• Exercise directions: Your task is to extract every line from the material below exactly.

======== Raw data

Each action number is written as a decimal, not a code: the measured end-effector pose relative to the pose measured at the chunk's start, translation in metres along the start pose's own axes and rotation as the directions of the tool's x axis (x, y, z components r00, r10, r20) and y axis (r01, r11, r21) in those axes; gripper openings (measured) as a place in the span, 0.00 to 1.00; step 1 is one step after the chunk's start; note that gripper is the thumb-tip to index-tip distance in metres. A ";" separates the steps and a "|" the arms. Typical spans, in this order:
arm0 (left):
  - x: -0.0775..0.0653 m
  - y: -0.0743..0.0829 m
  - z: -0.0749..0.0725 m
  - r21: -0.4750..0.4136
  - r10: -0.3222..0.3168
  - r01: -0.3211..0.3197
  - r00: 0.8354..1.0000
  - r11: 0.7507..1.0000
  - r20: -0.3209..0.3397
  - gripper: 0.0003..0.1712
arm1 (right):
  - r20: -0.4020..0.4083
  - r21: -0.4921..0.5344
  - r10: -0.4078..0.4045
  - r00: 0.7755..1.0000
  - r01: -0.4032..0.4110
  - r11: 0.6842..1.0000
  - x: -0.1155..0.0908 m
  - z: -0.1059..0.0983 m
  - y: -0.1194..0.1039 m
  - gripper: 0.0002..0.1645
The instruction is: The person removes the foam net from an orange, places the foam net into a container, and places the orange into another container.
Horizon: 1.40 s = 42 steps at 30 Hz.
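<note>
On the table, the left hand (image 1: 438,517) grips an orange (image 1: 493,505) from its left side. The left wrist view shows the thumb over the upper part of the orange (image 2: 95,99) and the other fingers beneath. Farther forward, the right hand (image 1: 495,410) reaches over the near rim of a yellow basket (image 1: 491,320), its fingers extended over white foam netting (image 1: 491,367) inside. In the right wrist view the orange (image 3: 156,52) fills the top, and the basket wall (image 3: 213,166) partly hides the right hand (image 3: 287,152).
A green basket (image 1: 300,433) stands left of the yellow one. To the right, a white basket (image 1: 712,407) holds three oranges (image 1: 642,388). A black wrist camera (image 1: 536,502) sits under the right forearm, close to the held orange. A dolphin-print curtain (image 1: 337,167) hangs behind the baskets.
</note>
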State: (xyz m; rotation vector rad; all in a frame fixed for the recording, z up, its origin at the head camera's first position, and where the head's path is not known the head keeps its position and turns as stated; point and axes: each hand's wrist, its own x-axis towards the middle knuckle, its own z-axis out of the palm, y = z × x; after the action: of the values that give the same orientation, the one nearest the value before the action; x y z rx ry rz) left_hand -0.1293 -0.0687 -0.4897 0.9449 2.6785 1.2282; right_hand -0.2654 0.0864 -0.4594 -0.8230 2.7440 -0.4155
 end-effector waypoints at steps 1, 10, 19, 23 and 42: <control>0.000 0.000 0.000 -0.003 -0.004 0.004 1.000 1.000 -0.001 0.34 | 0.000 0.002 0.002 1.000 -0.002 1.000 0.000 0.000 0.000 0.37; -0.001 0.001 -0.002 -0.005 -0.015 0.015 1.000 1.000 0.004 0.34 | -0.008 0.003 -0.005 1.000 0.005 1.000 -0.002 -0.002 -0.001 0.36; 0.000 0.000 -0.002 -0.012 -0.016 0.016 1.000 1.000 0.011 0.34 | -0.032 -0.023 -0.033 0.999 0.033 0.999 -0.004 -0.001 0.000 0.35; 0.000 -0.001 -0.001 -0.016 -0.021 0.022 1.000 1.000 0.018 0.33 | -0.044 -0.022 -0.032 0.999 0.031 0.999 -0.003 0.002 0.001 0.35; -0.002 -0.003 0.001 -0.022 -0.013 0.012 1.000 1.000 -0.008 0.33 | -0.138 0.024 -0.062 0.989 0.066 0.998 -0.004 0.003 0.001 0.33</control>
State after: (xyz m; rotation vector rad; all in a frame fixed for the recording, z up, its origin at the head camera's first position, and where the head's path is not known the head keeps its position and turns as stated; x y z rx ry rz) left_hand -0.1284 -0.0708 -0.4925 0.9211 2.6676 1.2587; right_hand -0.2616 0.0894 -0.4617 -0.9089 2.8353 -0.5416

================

• Reply:
Each action number is written as a decimal, not a code: the measured end-effector pose relative to the pose measured at the chunk's start, translation in metres along the start pose's own axes and rotation as the directions of the tool's x axis (x, y, z components r00, r10, r20) and y axis (r01, r11, r21) in those axes; gripper openings (measured) as a place in the span, 0.00 to 1.00; step 1 is one step after the chunk's start; note that gripper is the thumb-tip to index-tip distance in metres. A ";" separates the steps and a "|" the arms. Typical spans, in this order:
arm0 (left):
  - x: -0.0775..0.0653 m
  - y: -0.0743..0.0829 m
  - z: -0.0749..0.0725 m
  - r21: -0.4750..0.4136
  - r10: -0.3222..0.3168
  - r01: -0.3211..0.3197
  - r00: 0.8354..1.0000
  - r11: 0.7507..1.0000
  - r20: -0.3209..0.3397
  - gripper: 0.0003..0.1712
arm1 (right):
  - r20: -0.4020..0.4083
  - r21: -0.4921..0.5344
  - r10: -0.4078..0.4045
  - r00: 0.7755..1.0000
  - r01: -0.4032..0.4110
  - r11: 0.6842..1.0000
  - x: -0.1155..0.0908 m
  - z: -0.1059..0.0983 m
  - y: -0.1194..0.1039 m
  - gripper: 0.0002..0.1645
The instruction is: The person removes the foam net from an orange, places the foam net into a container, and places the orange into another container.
Horizon: 1.40 s = 42 steps at 30 Hz.
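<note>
On the table, the left hand (image 1: 438,517) grips an orange (image 1: 493,505) from its left side. The left wrist view shows the thumb over the upper part of the orange (image 2: 95,99) and the other fingers beneath. Farther forward, the right hand (image 1: 495,410) reaches over the near rim of a yellow basket (image 1: 491,320), its fingers extended over white foam netting (image 1: 491,367) inside. In the right wrist view the orange (image 3: 156,52) fills the top, and the basket wall (image 3: 213,166) partly hides the right hand (image 3: 287,152).
A green basket (image 1: 300,433) stands left of the yellow one. To the right, a white basket (image 1: 712,407) holds three oranges (image 1: 642,388). A black wrist camera (image 1: 536,502) sits under the right forearm, close to the held orange. A dolphin-print curtain (image 1: 337,167) hangs behind the baskets.
</note>
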State: (xyz m; rotation vector rad; all in a frame fixed for the recording, z up, its origin at the head camera's first position, and where the head's path is not known the head keeps its position and turns as stated; point and axes: each hand's wrist, its own x-axis towards the middle knuckle, its own z-axis out of the palm, y = z × x; after the action: of the values that give the same orientation, the one nearest the value before the action; x y z rx ry rz) left_hand -0.1293 -0.0687 -0.4897 0.9449 2.6785 1.2282; right_hand -0.2654 0.0864 -0.4594 -0.8230 2.7440 -0.4155
 end-effector waypoints at steps 1, 10, 19, 23 and 42: <control>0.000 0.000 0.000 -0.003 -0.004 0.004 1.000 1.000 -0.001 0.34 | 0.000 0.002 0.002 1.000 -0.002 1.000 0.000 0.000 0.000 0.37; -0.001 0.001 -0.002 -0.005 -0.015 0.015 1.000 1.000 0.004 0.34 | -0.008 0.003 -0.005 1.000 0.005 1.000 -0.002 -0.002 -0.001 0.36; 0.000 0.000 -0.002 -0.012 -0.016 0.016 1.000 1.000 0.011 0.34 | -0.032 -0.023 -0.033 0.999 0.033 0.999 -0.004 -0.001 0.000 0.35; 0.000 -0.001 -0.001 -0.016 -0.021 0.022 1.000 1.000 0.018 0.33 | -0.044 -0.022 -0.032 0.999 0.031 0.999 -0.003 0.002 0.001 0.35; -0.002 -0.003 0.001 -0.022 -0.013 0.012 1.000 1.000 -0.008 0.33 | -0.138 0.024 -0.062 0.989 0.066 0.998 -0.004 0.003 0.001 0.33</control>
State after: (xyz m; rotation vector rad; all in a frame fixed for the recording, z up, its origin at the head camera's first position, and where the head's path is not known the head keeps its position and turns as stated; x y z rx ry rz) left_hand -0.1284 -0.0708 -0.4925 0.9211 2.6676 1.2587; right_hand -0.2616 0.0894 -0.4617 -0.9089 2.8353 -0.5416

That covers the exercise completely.